Clever draws from her work as a physician, but she’s also had a personal experience with VIP syndrome.
About six years ago, she was pregnant with twins and on vacation in Mexico when her heart started racing. She couldn’t breathe, she broke out into a sweat. She knew it was an emergency. Clever had to be airlifted back to Baltimore, to her own hospital’s cardiac ICU, where she became the VIP.
“What I saw were errors of overtreatment and interestingly under-asking,” Clever told me. “I had a very fast heart rhythm which can be provoked by stimulants. And no one asked me if I had used any drugs! Cocaine, alcohol. No one even asked me if I drank coffee. It made me wonder, what else are they not doing because I’m a physician?”
On the flip side of that coin, she also realized, nobody wanted to be that doctor who missed something—who didn’t do enough.
“It pushes us to go farther with diagnostic procedures, treatment than we might otherwise and that might be in their best interest,” laments Clever. “Because all of the care we provide, everything we do has risks.”
The Cleveland Clinic Principles
When it comes to patient care, Sarah Clever recommends being mindful in the moment and asking colleagues for advice when it feels like there’s pressure to do things differently.
There’s also another resource for VIP care. Liz Kowalczyk of the Boston Globe reporter says, “The Cleveland Clinic deals with a lot of high-profile patients. It became enough of an issue there that they wrote a guide, sort of nine principles for dealing with VIP patients.”
These include how to communicate with the media, protecting patient privacy, and how to accept (or decline) cash gifts. Another principle says to “Resist Chairperson’s Syndrome.”
According to Kowalczyk, “VIP patients or a lot of times their families or their entourage will sort of demand the chair of the department but, again this is an example where being treated in a special way is actually to the VIP’s detriment.”

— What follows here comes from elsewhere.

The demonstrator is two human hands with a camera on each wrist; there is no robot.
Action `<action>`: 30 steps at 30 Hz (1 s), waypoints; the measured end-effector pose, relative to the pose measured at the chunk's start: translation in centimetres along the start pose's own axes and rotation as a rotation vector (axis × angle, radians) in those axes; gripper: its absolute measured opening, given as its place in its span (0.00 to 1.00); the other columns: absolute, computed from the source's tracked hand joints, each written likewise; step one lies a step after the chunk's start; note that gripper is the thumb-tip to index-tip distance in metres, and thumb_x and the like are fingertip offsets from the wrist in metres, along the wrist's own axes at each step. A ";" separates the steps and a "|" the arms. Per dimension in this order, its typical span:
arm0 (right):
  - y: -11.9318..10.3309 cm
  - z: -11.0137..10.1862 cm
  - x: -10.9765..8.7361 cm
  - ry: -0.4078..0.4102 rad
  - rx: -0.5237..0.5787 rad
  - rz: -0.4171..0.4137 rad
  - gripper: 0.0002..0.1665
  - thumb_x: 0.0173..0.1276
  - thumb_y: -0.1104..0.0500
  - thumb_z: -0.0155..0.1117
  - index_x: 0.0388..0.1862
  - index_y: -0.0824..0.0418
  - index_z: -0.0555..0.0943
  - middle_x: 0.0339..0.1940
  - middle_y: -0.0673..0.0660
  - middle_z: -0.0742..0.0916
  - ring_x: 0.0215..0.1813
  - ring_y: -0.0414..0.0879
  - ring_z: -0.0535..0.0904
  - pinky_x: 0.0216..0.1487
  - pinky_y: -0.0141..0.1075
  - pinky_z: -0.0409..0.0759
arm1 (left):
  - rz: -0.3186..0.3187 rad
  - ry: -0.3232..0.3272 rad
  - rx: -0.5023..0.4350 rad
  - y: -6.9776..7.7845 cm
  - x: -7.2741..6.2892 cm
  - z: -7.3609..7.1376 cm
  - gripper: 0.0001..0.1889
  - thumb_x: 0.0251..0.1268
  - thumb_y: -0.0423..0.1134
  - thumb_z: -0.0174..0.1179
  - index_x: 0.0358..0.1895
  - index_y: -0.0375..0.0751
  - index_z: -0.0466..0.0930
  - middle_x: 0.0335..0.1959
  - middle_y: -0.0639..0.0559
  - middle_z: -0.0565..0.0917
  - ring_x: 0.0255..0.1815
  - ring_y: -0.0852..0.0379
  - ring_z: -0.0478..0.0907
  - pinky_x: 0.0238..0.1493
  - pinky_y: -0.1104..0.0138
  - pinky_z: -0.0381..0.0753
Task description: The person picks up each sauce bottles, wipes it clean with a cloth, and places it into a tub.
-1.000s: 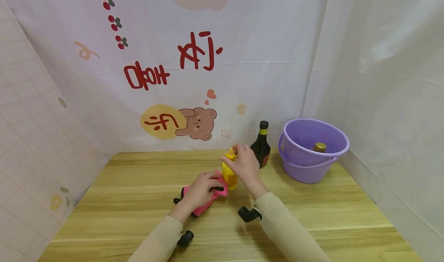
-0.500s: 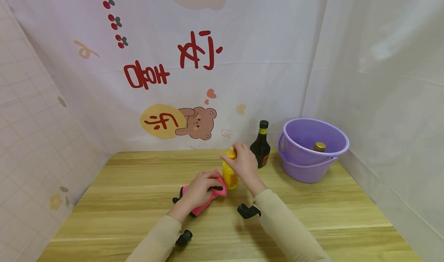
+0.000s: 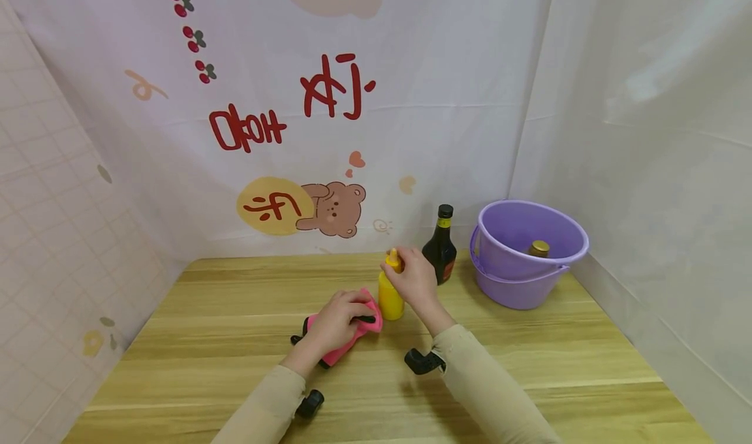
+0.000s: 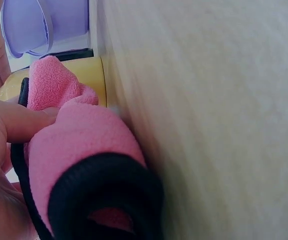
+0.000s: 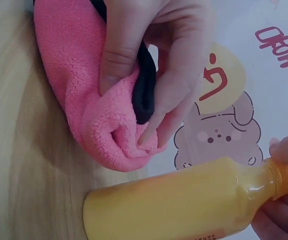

Because sometimes, the doctor you want may not be the boss, but the one really involved in hands-on clinical work, day after day.
According to the Cleveland Clinic, the number-one principle of caring for VIPs is “Don’t bend the rules.” Stick with tried-and-true practices that are based in evidence and that generally work pretty well. VIPs are often relieved when their doctor says, “I am going to treat you the way I would any other patient.”
After all, every patient should be treated as very important.